What you will do =
Repeat exactly the lines from the start of the material below up to and including the "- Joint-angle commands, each" line.

Data extract =

=== Section Start ===

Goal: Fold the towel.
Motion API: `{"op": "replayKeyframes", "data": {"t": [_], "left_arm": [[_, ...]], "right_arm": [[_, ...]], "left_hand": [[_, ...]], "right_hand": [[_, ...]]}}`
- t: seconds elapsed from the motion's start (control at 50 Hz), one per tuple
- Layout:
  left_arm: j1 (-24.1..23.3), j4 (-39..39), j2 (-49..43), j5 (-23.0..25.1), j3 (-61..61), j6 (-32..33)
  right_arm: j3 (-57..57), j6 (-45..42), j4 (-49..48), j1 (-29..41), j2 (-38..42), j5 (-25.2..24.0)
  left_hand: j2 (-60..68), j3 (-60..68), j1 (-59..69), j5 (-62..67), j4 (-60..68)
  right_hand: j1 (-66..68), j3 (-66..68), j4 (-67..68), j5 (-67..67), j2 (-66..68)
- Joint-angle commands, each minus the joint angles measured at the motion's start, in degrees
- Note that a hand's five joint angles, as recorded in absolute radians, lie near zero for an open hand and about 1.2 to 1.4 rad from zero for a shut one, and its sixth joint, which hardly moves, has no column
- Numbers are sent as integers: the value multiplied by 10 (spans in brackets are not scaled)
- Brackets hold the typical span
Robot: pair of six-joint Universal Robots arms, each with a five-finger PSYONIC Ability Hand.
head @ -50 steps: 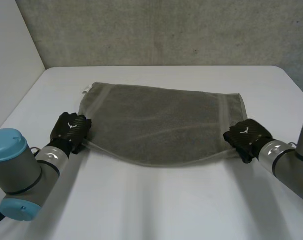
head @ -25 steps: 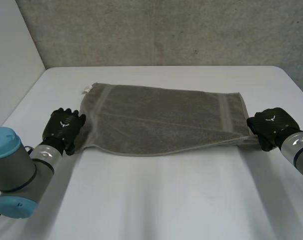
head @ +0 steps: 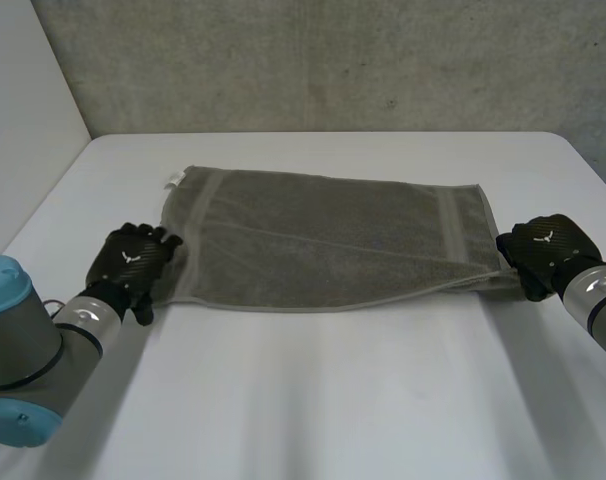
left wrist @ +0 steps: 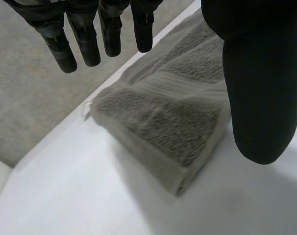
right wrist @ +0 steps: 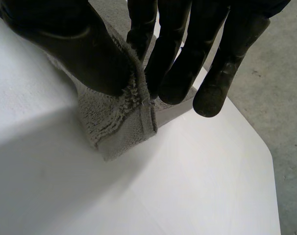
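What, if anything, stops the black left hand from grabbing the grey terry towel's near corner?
Probably nothing: the black left hand hangs open over the bare corner of the grey terry towel.

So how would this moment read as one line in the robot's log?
towel: doubled over, flat on table | left hand: open, at near left corner, not gripping | right hand: pinching near right corner

The towel (head: 328, 245) is grey-green terry with a woven band near each short end. It lies flat, folded in two, long side across before me. My right hand (head: 543, 250) pinches its near right corner.
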Motion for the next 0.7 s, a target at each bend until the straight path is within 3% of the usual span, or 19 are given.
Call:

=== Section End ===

Result of this task =
Goal: Fold the towel.
Motion API: `{"op": "replayKeyframes", "data": {"t": [_], "left_arm": [[_, ...]], "right_arm": [[_, ...]], "left_hand": [[_, ...]], "right_hand": [[_, ...]]}}`
- t: seconds elapsed from the motion's start (control at 50 Hz), one per tuple
- Layout:
  left_arm: j1 (-24.1..23.3), j4 (-39..39), j2 (-49..43), j5 (-23.0..25.1), j3 (-61..61), j6 (-32..33)
  right_arm: j3 (-57..57), j6 (-45..42), j4 (-49..48), j1 (-29..41), j2 (-38..42), j5 (-25.2..24.0)
  left_hand: j2 (-60..68), j3 (-60..68), j1 (-59..69), j5 (-62..67), j4 (-60..68)
  right_hand: j1 (-66..68), j3 (-66..68), j4 (-67..68), j5 (-67..67), j2 (-66..68)
- Joint-angle commands, each minus the joint angles measured at the motion's start, in degrees

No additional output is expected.